Khazen

ZAHLE, Lebanon, (Xinhua) — Arak, a Lebanese local alcoholic beverage, has witnessed a remarkable slowdown in production in the past few years because of stiff competition from imported alcoholic beverages. “The taste of people has changed tremendously,” Joseph Haddad, owner of a small Arak factory in Zahle, told Xinhua that young people today prefer to drink imported alcoholic products such as beer, wine, vodka and whiskey. Haddad’s arguments were echoed by Fadi Hamra, who owns a tourist resort in Bekaa Valley, the capital city of which is Zahle. “We see a lot of ads promoting wine nowadays, which attract a lot of clients to this product,” said Hamra. Abo George Saghbini, known to be “the King of Arak” in Lebanon, also warned that the import of alcoholic drinks will lead to the collapse of the Arak industry with time. “The drop in the manufacturing of Arak weighed negatively on the economic situation in Zahle, as lots of citizens in the city rely on this production for their living,” he lamented, holding in his hand a glass of Arak of his own production. Considered an indigenous Lebanese alcoholic drink, Arak, made of grapes and aniseed, is as transparent as water. The production of Arak dates back to 1890, while its export started in 1920. “Drinking Arak is one of the Lebanese traditions for celebration, served usually ahead of the main dish with Lebanese appetizers and grilled meat or fish,” said Saghbini, already in his 70s

According to the old Lebanese man, Arak is different from other alcoholic drinks, as its color turns into milky white when water and ice are added before drinking to cover the strong smell of the aniseed. The production of Arak typically goes through three stages, he explained. In the first stage, grapes, harvested between September and October, are seeded and stored in barrels for 15 days to be fermented. In the next two stages, alcohol is extracted from fermented grapes to get purified, and then turns into Arak with added aniseed. Saghbini said the annual production of Arak has plummeted from 24 million bottles at the end of the 1980s to only 2 million nowadays. In addition to competition from foreign alcoholic drinks, decline in grape production is another reason behind the slowdown of Arak manufacturing in Zahle.
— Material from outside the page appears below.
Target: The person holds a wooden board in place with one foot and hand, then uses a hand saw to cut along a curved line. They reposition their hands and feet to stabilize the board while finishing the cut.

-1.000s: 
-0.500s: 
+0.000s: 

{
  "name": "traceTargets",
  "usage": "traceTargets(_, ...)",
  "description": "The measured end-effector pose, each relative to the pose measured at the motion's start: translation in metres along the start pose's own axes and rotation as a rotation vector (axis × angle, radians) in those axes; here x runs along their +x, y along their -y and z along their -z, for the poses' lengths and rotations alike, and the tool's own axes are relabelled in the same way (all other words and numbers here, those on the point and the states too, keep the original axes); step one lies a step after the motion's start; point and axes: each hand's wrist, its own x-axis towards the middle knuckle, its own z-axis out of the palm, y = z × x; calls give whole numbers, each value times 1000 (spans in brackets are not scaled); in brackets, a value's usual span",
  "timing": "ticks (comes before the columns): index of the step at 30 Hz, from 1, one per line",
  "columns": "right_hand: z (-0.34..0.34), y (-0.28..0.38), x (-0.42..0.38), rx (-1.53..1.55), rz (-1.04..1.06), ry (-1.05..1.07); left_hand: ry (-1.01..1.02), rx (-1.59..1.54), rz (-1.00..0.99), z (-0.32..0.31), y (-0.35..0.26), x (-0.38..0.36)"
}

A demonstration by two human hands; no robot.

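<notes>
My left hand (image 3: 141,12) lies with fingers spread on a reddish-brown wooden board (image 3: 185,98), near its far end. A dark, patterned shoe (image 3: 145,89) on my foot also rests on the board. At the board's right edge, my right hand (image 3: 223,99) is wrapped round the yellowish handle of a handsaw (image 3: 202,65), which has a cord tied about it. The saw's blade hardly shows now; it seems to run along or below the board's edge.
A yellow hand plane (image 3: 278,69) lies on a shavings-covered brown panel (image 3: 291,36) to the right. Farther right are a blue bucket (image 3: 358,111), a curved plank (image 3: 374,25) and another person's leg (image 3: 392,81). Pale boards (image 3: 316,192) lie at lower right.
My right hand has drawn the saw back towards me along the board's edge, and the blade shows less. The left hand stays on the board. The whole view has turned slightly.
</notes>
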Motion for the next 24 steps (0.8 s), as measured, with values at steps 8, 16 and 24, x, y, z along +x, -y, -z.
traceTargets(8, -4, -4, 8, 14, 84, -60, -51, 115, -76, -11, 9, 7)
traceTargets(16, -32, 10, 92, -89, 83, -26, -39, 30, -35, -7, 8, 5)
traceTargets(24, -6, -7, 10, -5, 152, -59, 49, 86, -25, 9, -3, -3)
Jalal Rahhal, a farmer who plants 48 hectares of grapes, said farmers in the past decade have gradually shifted to table grapes from grapes grown for Arak production to maximize their profits. “It is more profitable for farmers to grow table grapes which sell at 1.5-2 U.S. dollars per kilo, while grapes used in producing Arak sell at fewer than 1 dollar per kilo,” he explained. According to the association of Bekaa traders, Lebanon exports about 20 percent to 25 percent of its Arak production, earning a revenue ranging between 3 million to 4 million dollars. The top importers of Lebanese Arak are the United States, the United Arab Emirates and Iraq. Meanwhile, the fading of the Arak industry dealt a blow to the employment market in Zahle, considered one of the most beautiful cities in Lebanon, since the industry provides hundreds of jobs in the city. “We are proud of our traditional Arak and we hold on to it,” said Haddad.